Print out the full material below, exact in every line, with no images included.
___ Exercise data ___
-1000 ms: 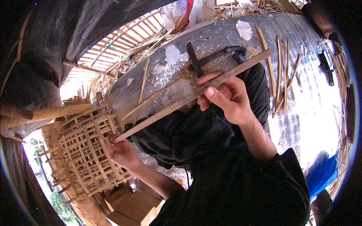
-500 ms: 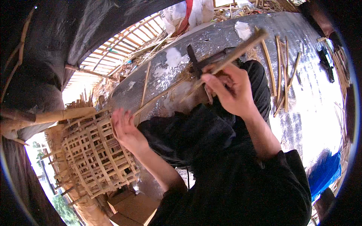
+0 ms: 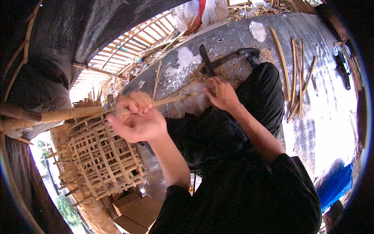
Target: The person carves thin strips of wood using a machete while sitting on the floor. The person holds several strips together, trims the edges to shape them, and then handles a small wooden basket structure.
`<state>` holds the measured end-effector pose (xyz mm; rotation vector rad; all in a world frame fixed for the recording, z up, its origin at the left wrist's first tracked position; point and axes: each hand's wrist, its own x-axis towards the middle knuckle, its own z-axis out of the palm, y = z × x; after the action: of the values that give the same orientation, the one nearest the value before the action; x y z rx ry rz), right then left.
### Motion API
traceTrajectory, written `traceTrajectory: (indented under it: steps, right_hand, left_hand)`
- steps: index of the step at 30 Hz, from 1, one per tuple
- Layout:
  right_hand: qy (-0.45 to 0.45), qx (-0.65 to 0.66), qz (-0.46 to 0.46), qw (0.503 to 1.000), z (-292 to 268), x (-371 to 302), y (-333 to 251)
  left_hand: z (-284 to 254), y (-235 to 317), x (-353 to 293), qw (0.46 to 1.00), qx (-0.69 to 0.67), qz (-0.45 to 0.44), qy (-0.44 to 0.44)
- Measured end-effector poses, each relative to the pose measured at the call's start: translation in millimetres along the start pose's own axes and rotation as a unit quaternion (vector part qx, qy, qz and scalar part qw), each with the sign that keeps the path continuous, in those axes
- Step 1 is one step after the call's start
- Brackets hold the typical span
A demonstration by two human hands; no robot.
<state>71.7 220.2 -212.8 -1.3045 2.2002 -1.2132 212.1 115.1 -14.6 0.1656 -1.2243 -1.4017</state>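
Observation:
My left hand (image 3: 136,117) is turned partly upward with its fingers curled around one end of a pale bamboo strip (image 3: 175,99). From there the strip runs right toward my right hand (image 3: 223,94). That hand is closed, its fingers bent down beside the lower end of an upright dark knife blade (image 3: 205,56). What its fingers pinch is hidden. A dark curved bar (image 3: 230,57) crosses behind the blade's foot. Both hands are above my black-clothed legs (image 3: 218,132).
Several thin bamboo sticks (image 3: 294,74) lie on the silvery sheet (image 3: 311,128) at the right. A woven bamboo lattice (image 3: 105,156) stands at the left, beneath a thick bamboo pole (image 3: 74,114). Cardboard (image 3: 138,212) is at lower left, blue plastic (image 3: 335,185) at lower right.
The thick end of the strip has swung from the upper right to the left, where my left hand, open before, now grips it. My right hand has lowered toward the blade.

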Motion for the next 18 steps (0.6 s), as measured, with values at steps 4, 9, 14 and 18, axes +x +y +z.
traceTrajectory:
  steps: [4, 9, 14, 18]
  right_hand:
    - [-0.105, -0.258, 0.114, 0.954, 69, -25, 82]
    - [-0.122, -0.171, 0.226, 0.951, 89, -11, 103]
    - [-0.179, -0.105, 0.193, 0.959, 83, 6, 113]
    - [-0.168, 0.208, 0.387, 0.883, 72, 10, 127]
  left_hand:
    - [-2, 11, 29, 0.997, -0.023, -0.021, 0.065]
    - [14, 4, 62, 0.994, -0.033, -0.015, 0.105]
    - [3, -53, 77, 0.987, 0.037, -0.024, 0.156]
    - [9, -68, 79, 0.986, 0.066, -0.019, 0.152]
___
• [Your response]
-1000 ms: 
-500 ms: 
+0 ms: 
Target: The person carves thin strips of wood using a machete while sitting on the floor. The person holds several strips together, trims the edges to shape them, and then handles a small wooden basket structure.
`<state>` holds the measured end-effector pose (xyz mm; rotation vector rad; all in a world frame fixed for the recording, z up, its origin at the left wrist's first tracked position; point and axes: each hand's wrist, its own x-axis towards the middle knuckle, its own z-axis out of the palm, y = z × x; after the action: of the values that give the same orientation, the one nearest the value before the action; x y z rx ry rz), right then left.
### Motion API
traceTrajectory, written `traceTrajectory: (indented under it: steps, right_hand, left_hand)`
- steps: index of the step at 30 Hz, from 1, one per tuple
- Layout:
  right_hand: qy (-0.45 to 0.45), qx (-0.65 to 0.66), qz (-0.46 to 0.46), qw (0.503 to 1.000), z (-292 to 268), x (-371 to 302), y (-333 to 251)
  left_hand: z (-284 to 254), y (-235 to 317), x (-353 to 293), qw (0.46 to 1.00), qx (-0.69 to 0.67), qz (-0.45 to 0.44), qy (-0.44 to 0.44)
- Measured end-effector poses, each relative to the pose measured at the call's start: translation in millimetres along the start pose's own axes and rotation as a unit quaternion (vector part qx, qy, qz and scalar part qw), each with the sign that keeps the path continuous, in those axes
- Step 1 is one step after the call's start
- Brackets hold the typical span
A demonstration by two human hands; no robot.
<state>71.7 220.2 -212.8 -1.3045 2.2002 -1.2132 212.1 115.1 -14.6 0.1656 -1.2243 -1.4017</state>
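Observation:
My left hand (image 3: 136,117) is turned partly upward with its fingers curled around one end of a pale bamboo strip (image 3: 175,99). From there the strip runs right toward my right hand (image 3: 223,94). That hand is closed, its fingers bent down beside the lower end of an upright dark knife blade (image 3: 205,56). What its fingers pinch is hidden. A dark curved bar (image 3: 230,57) crosses behind the blade's foot. Both hands are above my black-clothed legs (image 3: 218,132).
Several thin bamboo sticks (image 3: 294,74) lie on the silvery sheet (image 3: 311,128) at the right. A woven bamboo lattice (image 3: 105,156) stands at the left, beneath a thick bamboo pole (image 3: 74,114). Cardboard (image 3: 138,212) is at lower left, blue plastic (image 3: 335,185) at lower right.
The thick end of the strip has swung from the upper right to the left, where my left hand, open before, now grips it. My right hand has lowered toward the blade.
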
Motion for the next 18 steps (0.6 s), as measured, with values at steps 4, 9, 14 and 18, axes +x +y +z.
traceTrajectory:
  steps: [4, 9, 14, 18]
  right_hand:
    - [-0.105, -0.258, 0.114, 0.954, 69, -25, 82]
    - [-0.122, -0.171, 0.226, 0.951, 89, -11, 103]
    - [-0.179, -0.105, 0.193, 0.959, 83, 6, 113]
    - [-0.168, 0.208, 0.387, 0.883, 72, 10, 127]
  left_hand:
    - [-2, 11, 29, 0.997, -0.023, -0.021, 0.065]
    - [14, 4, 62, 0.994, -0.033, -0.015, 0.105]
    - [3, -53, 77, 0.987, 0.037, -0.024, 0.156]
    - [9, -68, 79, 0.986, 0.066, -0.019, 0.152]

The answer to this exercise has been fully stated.